[02.09.2013]
Memasuki bulan September, aku memasuki aktivitas baru, kuliah lagi. Sebagian
besar kawan, baik kawan di kantor maupun kawan ngerumpi di warung kopi
memberiku ucapan selamat. Tapi selamat untuk apa? Batinku. Aku merasa, kuliah
bukan aktivitas yang menggembirakan sehingga pantas mendapatkan ucapan selamat.
Berangkat
ke kampus, mendengarkan para dosen --dengan
gelar akademiknya yang beriring seperti gerbong kereta api-- berceloteh,
sesekali bertanya untuk mengkonfirmasi dan meminta penjelasan tambahan –tapi lebih sering karena supaya dikenal
dosen atau sekedar mengusir ngantuk, sore hari beranjak pulang, mandi,
makan, dan malamnya mengejakan tugas sebelum tidur. Besok pagi semua rangkaian
kegiatan itu berulang.
Apakah rangkaian
kegiatan itu menggembirakan? Sama sekali tidak. Malah sebaliknya, rentetan
aktivitas itu menerungku kita dalam rutinitas, serangkaian aktivitas yang menurut
Heidegger --seorang
Filsuf Jerman, Sang Penyaksi dari Messkirch-- sebagai bukti nyata ketakutan pada kebebasan. Aktivitas kuliah
membekap kebebasan menjalani hidup dalam rutinitas yang tanpa perasaan.

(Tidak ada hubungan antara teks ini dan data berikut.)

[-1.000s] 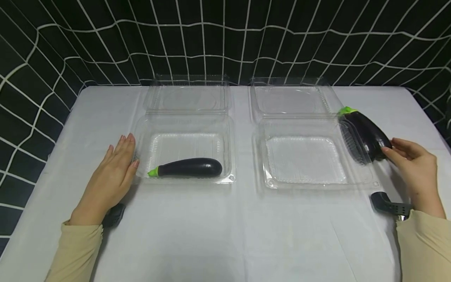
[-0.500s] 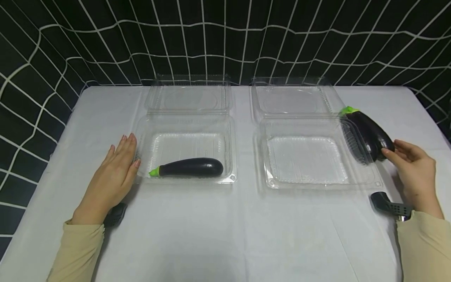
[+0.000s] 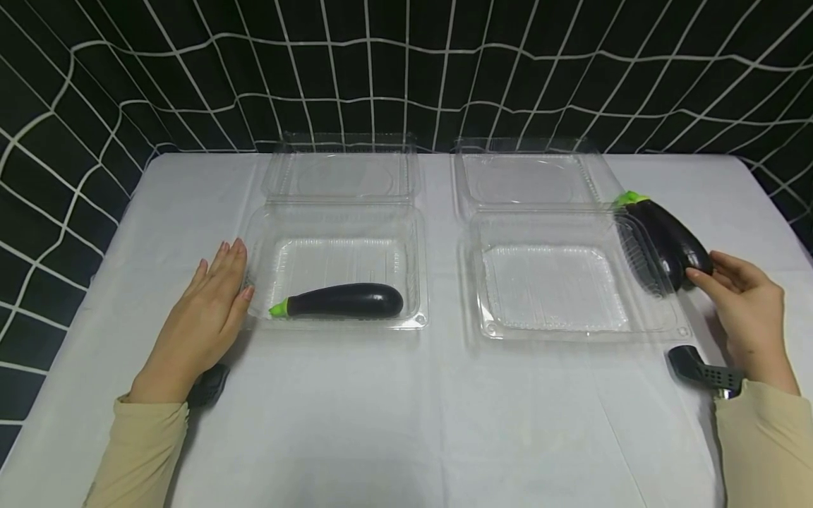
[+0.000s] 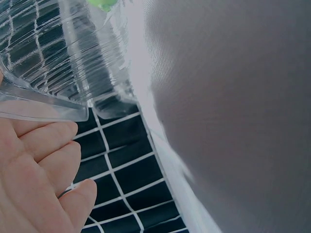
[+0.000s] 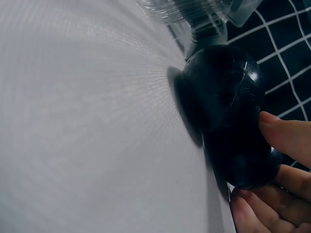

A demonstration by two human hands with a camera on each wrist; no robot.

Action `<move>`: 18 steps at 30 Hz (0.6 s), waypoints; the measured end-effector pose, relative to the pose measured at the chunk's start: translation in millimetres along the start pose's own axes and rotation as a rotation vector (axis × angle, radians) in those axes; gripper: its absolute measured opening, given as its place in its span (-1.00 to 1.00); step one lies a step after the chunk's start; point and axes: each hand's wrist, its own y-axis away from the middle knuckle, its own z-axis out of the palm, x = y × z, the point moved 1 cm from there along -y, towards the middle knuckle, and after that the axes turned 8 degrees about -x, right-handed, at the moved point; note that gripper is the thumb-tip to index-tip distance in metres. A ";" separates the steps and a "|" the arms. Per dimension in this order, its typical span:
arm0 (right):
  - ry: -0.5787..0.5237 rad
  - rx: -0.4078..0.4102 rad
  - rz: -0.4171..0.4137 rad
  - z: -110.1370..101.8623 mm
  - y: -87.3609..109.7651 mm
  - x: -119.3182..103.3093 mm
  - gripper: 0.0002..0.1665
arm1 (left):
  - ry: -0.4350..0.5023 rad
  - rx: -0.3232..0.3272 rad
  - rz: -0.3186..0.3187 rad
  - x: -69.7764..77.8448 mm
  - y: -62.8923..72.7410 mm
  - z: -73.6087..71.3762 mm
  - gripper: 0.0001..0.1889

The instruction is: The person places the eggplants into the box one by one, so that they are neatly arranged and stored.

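In the head view, my left hand lies along the left side of the left clear plastic clamshell container, fingers straight and its palm facing that wall in the left wrist view. Inside this box an eggplant lies crosswise near the front, green stem to the left. Two more eggplants lie side by side beyond the right wall of the right clamshell container. My right hand pinches the rounded end of the outer eggplant between thumb and fingers. The inner eggplant shows partly through the plastic wall.
Both containers have their clear lids hinged back, the left lid and the right lid near the table's far edge. White cloth covers the table. A white net hangs before a dark backdrop behind and beside it.
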 end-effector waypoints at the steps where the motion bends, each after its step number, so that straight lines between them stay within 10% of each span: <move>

Bila tak hati-hati, kita hanya akan terjebak pada sebuah rasa takut (furcht). Sebentuk rasa gentar untuk
mengambil kendali penuh atas hidup kita sendiri, sehingga kita menyerah dan
bertekuk lutut pada rutinitas, pada jadwal kuliah, pada serentetan waktu
kronometris tanpa kita sadari. Kita membiarkan eksistensi –atau ‘ada’ (da sein) dalam bahasa Heidegger-- terjerat dan terjebak
dalam waktu (zeit).
Menghadapi
situasi ini, Heidegger menyabdakan agar kita bisa bergerak lebih jauh dari
sekedar takut (furcht), Heidegger
mengajak kita mencumbu kecemasan (angst). Bila rasa takut mempunyai
objek yang jelas yaitu suatu entitas yang menakutkan seperti takut terlambat
kuliah, takut terlambat mengumpulkan tugas, dan takut mendapatkan nilai jelek,
maka kecemasan melangkah lebih jauh dari itu.
Kecemasan bagi
Heidegger tidak lagi sekedar ketakutan pada berbagai hal di keseharian yang
remeh-temeh, Heidegger membawa kita menukik masuk ke dalam ada (da sein), inilah kecemasan itu. Cemas
karena kita telah berjarak, renggang, tak mampu menggapai, bahkan kehilangan ‘ada’
(da sein).
Ajakan Heidegger
untuk segera meninggalkan ketakutan menuju kecemasan, memang ajakan yang penuh
risiko dan membuat banyak orang memilih untuk bersembunyi pada belukar
rutinitas.
Banyak orang
yang terjebak dalam golongan mereka yang menghindar dari tanggungjawab
eksistensial, kelompok manusia yang lari dari kebebasan. Mereka lebih rela tercerabut
dan bercerai dari eksistensi dan adanya, demi sebuah kenyamanan semu yang
ditawarkan rutinitas.
Namun aku memilih menyahuti seruan Heidegger
dan menyambut uluran tangannya untuk melangkah bersama dalam kecemasan. Bukan
berarti bahwa dengan memilih kecemasan maka aku harus meninggalkan rentetan
aktivitas harian yang aku jalani selama kuliah, sama sekali bukan.
Menyelami kecemasan berarti menjalani rentetan
aktivitas harian dengan cara yang tak biasa. Untaian kegiatan yang terjadi
berulang dari hari ke hari itu dinikmati sebagai fenomena yang senantiasa baru,
unik dan berbeda dari fenomena yang lain. Hal ini membuat setiap fenomena
menjadi ajang untuk menjenguk, menjangkau, bangkan bercumbu dengan ada.